#### TASK REQUIREMENTS
Keeping every line intact, repeat the data word for word.

#### Records from a data collection
>>>>

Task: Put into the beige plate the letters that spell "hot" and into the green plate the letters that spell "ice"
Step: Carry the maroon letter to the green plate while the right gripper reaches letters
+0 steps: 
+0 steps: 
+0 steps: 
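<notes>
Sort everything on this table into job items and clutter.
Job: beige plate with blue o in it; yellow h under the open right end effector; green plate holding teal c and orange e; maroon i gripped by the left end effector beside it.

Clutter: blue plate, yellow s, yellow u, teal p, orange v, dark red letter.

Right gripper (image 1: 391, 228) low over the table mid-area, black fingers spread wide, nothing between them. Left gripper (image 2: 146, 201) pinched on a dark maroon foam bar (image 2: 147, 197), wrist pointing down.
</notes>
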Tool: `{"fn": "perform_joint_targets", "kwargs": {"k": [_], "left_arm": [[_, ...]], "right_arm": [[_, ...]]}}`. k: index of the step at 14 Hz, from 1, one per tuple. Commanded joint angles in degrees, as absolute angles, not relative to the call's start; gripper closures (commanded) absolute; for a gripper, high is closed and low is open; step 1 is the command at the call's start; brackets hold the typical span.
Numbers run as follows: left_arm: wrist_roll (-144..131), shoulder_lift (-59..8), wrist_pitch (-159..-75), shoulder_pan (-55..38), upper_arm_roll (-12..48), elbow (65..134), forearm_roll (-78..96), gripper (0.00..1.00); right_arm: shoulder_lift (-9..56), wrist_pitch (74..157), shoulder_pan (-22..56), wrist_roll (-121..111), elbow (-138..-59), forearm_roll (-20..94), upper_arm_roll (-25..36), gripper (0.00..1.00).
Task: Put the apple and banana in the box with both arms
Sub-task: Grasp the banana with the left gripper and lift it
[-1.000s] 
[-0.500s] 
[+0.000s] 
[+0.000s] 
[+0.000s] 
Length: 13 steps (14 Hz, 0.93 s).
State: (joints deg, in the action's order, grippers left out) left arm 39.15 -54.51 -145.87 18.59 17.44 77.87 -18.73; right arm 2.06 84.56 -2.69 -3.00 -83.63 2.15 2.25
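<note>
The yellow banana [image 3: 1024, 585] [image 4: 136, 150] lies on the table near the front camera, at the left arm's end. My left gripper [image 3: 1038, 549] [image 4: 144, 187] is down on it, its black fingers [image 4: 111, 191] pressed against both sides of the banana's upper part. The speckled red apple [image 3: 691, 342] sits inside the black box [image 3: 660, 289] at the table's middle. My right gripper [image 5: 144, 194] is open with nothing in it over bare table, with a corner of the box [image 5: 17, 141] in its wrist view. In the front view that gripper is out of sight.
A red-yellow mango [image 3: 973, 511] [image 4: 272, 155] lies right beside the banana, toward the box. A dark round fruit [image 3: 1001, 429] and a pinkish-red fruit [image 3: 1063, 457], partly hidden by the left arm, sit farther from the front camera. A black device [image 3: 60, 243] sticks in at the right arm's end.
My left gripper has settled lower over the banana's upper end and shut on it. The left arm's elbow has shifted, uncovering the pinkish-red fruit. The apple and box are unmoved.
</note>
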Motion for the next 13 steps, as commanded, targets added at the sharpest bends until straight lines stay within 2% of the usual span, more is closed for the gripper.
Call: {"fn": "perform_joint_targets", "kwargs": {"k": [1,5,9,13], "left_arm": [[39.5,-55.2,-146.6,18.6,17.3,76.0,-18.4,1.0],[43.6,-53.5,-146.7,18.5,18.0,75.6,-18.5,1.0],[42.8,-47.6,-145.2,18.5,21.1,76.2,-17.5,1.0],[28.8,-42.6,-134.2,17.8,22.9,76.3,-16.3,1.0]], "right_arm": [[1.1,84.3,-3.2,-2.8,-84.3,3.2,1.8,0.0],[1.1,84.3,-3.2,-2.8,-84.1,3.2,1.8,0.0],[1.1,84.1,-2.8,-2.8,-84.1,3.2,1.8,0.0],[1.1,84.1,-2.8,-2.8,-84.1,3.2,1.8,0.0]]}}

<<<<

#### RESULT
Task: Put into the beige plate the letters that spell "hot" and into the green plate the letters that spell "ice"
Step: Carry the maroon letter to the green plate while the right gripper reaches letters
+0 steps: 
+0 steps: 
+0 steps: 
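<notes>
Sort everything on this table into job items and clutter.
Job: beige plate with blue o in it; yellow h under the open right end effector; green plate holding teal c and orange e; maroon i gripped by the left end effector beside it.

Clutter: blue plate, yellow s, yellow u, teal p, orange v, dark red letter.

Right gripper (image 1: 391, 228) low over the table mid-area, black fingers spread wide, nothing between them. Left gripper (image 2: 146, 201) pinched on a dark maroon foam bar (image 2: 147, 197), wrist pointing down.
</notes>
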Tool: `{"fn": "perform_joint_targets", "kwargs": {"k": [_], "left_arm": [[_, ...]], "right_arm": [[_, ...]]}}`. k: index of the step at 14 Hz, from 1, one per tuple. Commanded joint angles in degrees, as absolute angles, not relative to the call's start; gripper closures (commanded) absolute; for a gripper, high is closed and low is open; step 1 is the command at the call's start; brackets hold the typical span.
Numbers run as follows: left_arm: wrist_roll (-144..131), shoulder_lift (-59..8), wrist_pitch (-159..-75), shoulder_pan (-55..38), upper_arm_roll (-12..48), elbow (65..134), forearm_roll (-78..96), gripper (0.00..1.00); right_arm: shoulder_lift (-9..56), wrist_pitch (74..157), shoulder_pan (-22..56), wrist_roll (-121..111), elbow (-138..-59), forearm_roll (-20..94), upper_arm_roll (-25..36), gripper (0.00..1.00).
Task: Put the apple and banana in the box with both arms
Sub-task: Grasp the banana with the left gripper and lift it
[-1.000s] 
[-0.500s] 
[+0.000s] 
[+0.000s] 
[+0.000s] 
Length: 13 steps (14 Hz, 0.93 s).
State: (joints deg, in the action's order, grippers left out) left arm 39.15 -54.51 -145.87 18.59 17.44 77.87 -18.73; right arm 2.06 84.56 -2.69 -3.00 -83.63 2.15 2.25
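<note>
The yellow banana [image 3: 1024, 585] [image 4: 136, 150] lies on the table near the front camera, at the left arm's end. My left gripper [image 3: 1038, 549] [image 4: 144, 187] is down on it, its black fingers [image 4: 111, 191] pressed against both sides of the banana's upper part. The speckled red apple [image 3: 691, 342] sits inside the black box [image 3: 660, 289] at the table's middle. My right gripper [image 5: 144, 194] is open with nothing in it over bare table, with a corner of the box [image 5: 17, 141] in its wrist view. In the front view that gripper is out of sight.
A red-yellow mango [image 3: 973, 511] [image 4: 272, 155] lies right beside the banana, toward the box. A dark round fruit [image 3: 1001, 429] and a pinkish-red fruit [image 3: 1063, 457], partly hidden by the left arm, sit farther from the front camera. A black device [image 3: 60, 243] sticks in at the right arm's end.
My left gripper has settled lower over the banana's upper end and shut on it. The left arm's elbow has shifted, uncovering the pinkish-red fruit. The apple and box are unmoved.
</note>
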Motion for the next 13 steps, as commanded, targets added at the sharpest bends until straight lines stay within 2% of the usual span, more is closed for the gripper.
Call: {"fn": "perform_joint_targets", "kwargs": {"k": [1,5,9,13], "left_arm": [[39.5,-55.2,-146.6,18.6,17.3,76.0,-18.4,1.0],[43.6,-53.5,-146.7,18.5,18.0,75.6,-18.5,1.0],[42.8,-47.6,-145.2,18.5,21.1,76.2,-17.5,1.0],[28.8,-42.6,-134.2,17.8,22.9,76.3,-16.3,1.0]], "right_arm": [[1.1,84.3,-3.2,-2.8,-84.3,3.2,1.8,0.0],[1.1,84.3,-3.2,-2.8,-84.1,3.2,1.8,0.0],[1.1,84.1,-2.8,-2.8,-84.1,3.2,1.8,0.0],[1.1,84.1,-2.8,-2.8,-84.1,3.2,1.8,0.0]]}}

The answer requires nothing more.